→ **EXERCISE INSTRUCTIONS**: Among the lines below, keep only those from the one containing "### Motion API" through the one containing "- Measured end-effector", and reproduce them exactly.

#####

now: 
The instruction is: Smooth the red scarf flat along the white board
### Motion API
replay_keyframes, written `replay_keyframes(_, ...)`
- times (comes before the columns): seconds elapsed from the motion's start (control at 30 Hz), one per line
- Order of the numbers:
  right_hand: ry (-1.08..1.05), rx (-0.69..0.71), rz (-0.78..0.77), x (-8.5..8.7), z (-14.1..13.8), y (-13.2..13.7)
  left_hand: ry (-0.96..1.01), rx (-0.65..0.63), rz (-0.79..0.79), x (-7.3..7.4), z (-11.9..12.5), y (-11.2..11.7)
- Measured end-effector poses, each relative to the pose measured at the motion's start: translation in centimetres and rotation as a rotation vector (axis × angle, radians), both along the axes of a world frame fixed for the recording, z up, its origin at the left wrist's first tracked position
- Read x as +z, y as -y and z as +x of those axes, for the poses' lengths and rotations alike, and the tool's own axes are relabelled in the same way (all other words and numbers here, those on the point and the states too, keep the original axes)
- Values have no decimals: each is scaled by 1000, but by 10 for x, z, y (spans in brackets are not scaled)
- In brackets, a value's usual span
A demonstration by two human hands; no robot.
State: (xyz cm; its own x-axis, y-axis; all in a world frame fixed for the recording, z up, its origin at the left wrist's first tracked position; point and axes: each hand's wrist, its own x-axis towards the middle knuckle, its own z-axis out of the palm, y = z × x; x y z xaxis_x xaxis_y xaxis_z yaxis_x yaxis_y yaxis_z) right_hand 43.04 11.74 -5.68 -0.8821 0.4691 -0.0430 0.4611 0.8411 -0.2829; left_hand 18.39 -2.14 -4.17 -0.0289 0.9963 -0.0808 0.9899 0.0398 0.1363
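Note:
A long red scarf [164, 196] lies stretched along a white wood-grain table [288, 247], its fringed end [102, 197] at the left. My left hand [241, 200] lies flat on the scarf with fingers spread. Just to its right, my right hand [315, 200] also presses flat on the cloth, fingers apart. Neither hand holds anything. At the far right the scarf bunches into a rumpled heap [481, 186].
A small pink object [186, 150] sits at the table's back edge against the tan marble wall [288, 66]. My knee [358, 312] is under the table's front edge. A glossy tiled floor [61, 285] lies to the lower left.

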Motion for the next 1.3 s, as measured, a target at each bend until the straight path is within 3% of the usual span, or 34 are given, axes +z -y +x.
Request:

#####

→ **OUTPUT BELOW**:
### Motion API
replay_keyframes, written `replay_keyframes(_, ...)`
- times (comes before the columns): seconds elapsed from the motion's start (control at 30 Hz), one per line
- Order of the numbers:
  right_hand: ry (-1.08..1.05), rx (-0.69..0.71), rz (-0.78..0.77), x (-8.5..8.7), z (-14.1..13.8), y (-13.2..13.7)
  left_hand: ry (-0.96..1.01), rx (-0.65..0.63), rz (-0.79..0.79), x (-7.3..7.4), z (-11.9..12.5), y (-11.2..11.7)
- Measured end-effector poses, each relative to the pose measured at the motion's start: translation in centimetres and rotation as a rotation vector (axis × angle, radians), both along the axes of a world frame fixed for the recording, z up, its origin at the left wrist's first tracked position

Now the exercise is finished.